(WHAT TO PRODUCE) Write out exactly the lines from the one with "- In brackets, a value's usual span" through the last line of the data below, but not the pictures.

(INFORMATION SHOWN)
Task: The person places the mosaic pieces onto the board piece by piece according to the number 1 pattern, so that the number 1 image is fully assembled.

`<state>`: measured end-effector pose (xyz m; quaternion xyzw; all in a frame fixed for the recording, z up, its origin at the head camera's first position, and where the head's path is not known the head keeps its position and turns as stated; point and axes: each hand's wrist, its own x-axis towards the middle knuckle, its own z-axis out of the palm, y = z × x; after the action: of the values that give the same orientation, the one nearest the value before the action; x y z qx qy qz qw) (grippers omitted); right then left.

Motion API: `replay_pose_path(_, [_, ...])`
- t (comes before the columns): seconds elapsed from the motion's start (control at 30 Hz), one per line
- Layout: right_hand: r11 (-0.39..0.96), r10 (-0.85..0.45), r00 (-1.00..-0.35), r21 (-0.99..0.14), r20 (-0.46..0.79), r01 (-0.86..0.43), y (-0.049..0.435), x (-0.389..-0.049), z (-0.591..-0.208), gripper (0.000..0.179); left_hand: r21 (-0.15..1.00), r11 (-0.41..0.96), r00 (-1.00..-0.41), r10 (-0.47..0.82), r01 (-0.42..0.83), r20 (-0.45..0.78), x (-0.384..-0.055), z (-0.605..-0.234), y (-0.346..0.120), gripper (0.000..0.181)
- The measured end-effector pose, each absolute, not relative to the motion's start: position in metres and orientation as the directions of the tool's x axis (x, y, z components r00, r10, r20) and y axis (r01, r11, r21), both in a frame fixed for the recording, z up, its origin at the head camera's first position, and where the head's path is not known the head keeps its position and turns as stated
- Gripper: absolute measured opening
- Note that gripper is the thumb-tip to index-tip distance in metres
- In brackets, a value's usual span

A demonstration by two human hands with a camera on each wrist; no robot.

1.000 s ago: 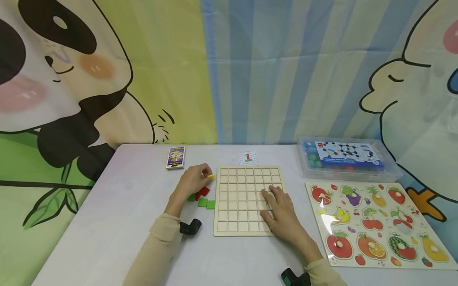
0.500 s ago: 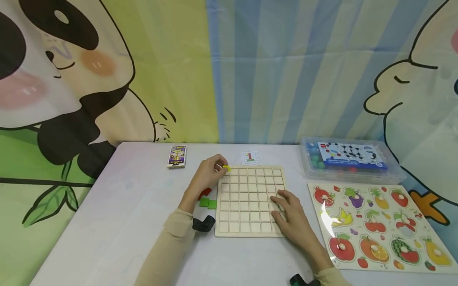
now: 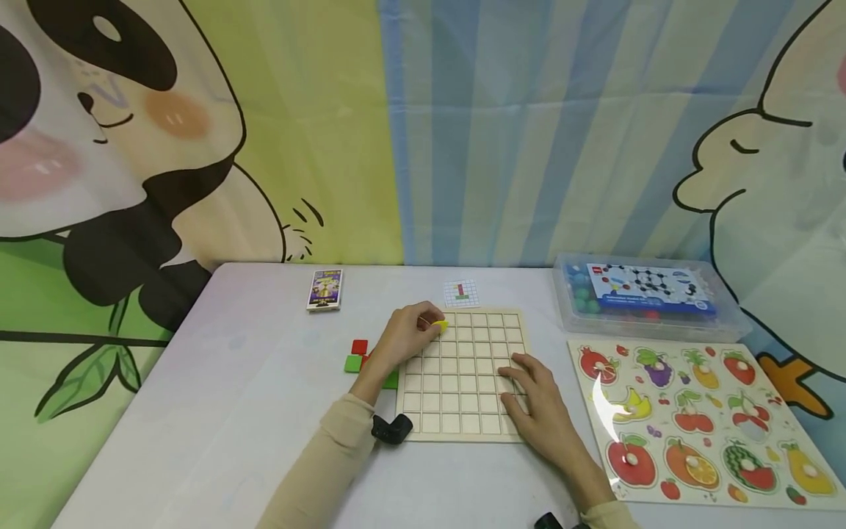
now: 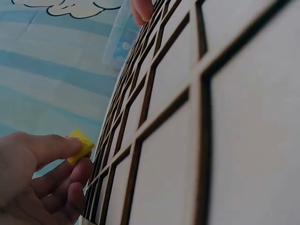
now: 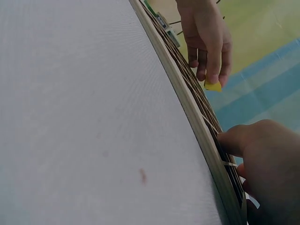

(WRITTEN ANSWER)
- In brackets, a value's usual span

A demonstration by two human hands with a camera on each wrist; no robot.

1.000 s ago: 
0.500 s ago: 
now: 
now: 
now: 

There's nothing else to the answer.